How Discount Points Work
The mechanics of discount points are straightforward. When you purchase a discount point, you pay a fee equal to 1% of your loan amount. In exchange, your lender agrees to reduce your interest rate. While the standard reduction is approximately 0.25 percentage points per point, this amount can fluctuate based on several factors.
Let’s walk through a practical example: Suppose you’re approved for a $150,000 loan with a 30-year term at a 7% interest rate. Without any points, your monthly payment would be a certain amount. However, if you pay one discount point ($1,500), your rate drops to 6.75%, reducing your monthly payment.
Your monthly savings from paying points depends on three key variables:
– The interest rate differential created by the points- The total amount borrowed- Your loan’s term (whether it’s a 15-year, 30-year, or other duration)
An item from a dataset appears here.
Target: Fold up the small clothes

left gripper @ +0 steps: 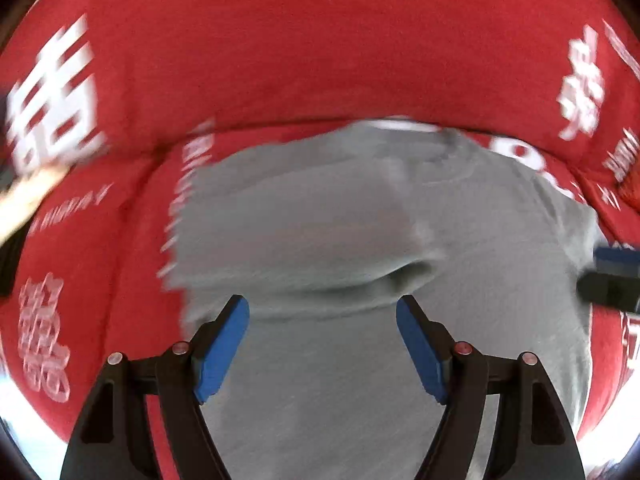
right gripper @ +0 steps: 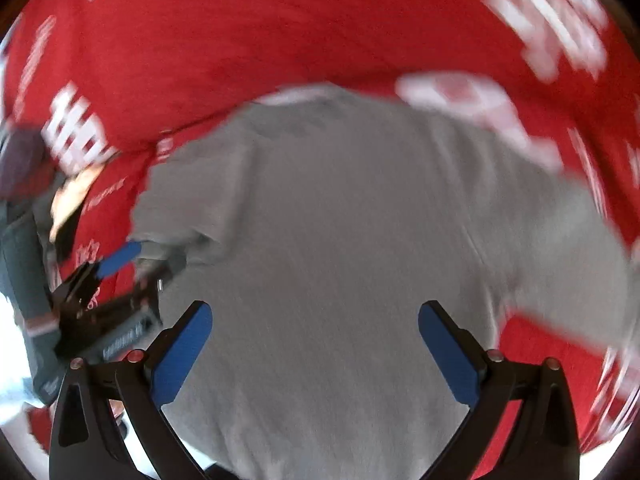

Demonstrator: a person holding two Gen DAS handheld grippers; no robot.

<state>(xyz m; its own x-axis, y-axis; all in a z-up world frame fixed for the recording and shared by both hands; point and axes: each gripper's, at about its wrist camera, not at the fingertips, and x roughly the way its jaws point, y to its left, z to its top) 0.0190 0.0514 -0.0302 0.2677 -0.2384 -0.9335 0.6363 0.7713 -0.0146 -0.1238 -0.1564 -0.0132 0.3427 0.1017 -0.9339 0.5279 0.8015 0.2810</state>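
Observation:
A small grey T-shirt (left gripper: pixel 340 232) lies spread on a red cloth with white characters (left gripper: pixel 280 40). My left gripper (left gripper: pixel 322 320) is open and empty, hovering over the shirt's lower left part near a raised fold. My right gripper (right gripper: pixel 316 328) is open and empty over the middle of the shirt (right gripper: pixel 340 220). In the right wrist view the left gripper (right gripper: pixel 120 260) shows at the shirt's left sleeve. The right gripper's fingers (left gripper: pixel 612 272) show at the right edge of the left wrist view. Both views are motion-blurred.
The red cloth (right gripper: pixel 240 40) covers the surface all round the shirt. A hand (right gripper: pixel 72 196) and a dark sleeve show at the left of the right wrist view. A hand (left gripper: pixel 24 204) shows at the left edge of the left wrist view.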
For instance, on a $300,000 mortgage with a base 7% interest rate over 30 years, your baseline monthly principal and interest payment would be approximately $1,996. By paying one discount point to reduce the rate, your monthly payment would decrease, and with two points, it would decrease even further.
Understanding the Cost-Benefit Analysis
One of the most critical decisions when considering discount points is determining whether the upfront cost justifies the long-term savings. This analysis depends heavily on how long you plan to keep your mortgage.
To calculate whether points make financial sense, you need to determine your “break-even point.” This is the number of months of mortgage payments it will take for the interest savings to exceed the upfront cost of the points. For example, if you pay $3,000 for a point and save $100 per month, your break-even point is 30 months (2.5 years).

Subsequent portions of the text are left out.